→ WORK INSTRUCTIONS: Look through the data below and show every line that includes "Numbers".

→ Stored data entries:
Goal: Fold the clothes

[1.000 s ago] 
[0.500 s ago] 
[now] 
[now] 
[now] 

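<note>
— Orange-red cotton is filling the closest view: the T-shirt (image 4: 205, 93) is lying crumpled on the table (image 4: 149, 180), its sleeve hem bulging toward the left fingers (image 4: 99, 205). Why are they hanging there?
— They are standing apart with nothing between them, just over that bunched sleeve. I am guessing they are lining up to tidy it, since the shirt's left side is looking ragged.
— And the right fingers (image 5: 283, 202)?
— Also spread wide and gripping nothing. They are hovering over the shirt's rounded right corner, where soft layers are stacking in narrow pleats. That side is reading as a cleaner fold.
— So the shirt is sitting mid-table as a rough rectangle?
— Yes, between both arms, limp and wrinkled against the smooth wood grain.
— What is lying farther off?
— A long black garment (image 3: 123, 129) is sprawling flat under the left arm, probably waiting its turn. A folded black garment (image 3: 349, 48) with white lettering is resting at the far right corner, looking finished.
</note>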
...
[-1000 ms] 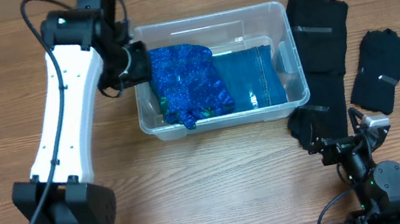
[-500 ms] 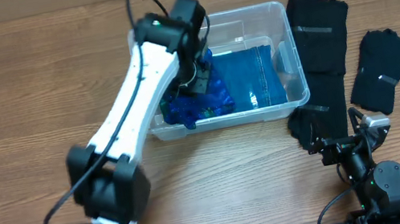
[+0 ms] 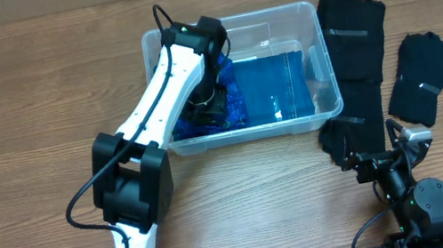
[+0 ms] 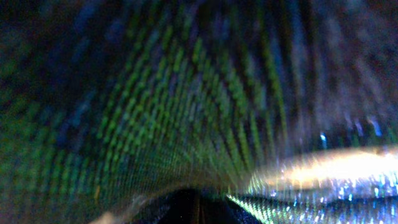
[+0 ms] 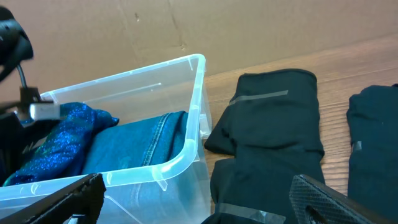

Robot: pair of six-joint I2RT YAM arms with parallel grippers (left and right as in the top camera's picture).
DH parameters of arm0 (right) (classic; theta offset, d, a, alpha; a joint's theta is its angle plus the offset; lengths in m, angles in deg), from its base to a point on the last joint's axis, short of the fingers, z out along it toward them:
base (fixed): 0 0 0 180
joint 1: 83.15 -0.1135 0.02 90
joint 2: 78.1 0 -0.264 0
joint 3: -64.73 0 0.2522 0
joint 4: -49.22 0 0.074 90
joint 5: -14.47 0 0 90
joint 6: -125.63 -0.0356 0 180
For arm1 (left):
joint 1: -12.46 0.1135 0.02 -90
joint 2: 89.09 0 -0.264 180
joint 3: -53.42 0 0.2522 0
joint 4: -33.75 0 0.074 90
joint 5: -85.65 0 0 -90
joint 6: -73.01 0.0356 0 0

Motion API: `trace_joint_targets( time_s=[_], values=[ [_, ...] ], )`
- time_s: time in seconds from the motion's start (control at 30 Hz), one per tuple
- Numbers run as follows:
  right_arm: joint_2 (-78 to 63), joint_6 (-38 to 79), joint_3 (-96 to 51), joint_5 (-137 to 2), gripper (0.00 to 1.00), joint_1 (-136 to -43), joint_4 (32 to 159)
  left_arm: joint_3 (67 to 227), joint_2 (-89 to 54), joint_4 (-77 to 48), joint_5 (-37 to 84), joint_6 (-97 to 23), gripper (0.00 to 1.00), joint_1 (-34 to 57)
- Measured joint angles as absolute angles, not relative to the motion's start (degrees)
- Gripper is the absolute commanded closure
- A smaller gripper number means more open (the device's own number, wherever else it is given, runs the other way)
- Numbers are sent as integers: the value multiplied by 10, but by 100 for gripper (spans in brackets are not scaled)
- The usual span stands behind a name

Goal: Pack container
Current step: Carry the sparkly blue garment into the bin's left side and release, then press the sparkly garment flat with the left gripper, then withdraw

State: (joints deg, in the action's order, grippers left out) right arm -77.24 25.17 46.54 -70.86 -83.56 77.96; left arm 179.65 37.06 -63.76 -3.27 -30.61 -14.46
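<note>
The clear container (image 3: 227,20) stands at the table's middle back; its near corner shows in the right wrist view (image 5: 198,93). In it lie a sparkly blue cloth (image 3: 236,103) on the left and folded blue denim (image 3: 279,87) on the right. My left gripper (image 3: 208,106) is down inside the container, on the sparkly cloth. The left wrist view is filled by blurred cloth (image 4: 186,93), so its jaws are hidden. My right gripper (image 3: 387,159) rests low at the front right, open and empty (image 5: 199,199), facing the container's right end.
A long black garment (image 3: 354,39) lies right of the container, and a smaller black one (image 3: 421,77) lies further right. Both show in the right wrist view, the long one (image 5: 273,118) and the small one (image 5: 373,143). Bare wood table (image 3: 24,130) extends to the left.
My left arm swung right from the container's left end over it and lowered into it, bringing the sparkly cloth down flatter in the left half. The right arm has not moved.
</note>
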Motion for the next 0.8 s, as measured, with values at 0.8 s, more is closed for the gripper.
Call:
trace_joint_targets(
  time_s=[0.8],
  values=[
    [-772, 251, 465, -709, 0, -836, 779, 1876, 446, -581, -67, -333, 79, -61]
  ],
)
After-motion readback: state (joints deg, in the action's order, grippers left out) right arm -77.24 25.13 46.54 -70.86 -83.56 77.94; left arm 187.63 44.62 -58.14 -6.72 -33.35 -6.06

→ WRITTEN SOLUTION:
- Numbers run as follows:
- Numbers are sent as integers: the value multiplied by 10, but by 100 for gripper (spans in brackets are not scaled)

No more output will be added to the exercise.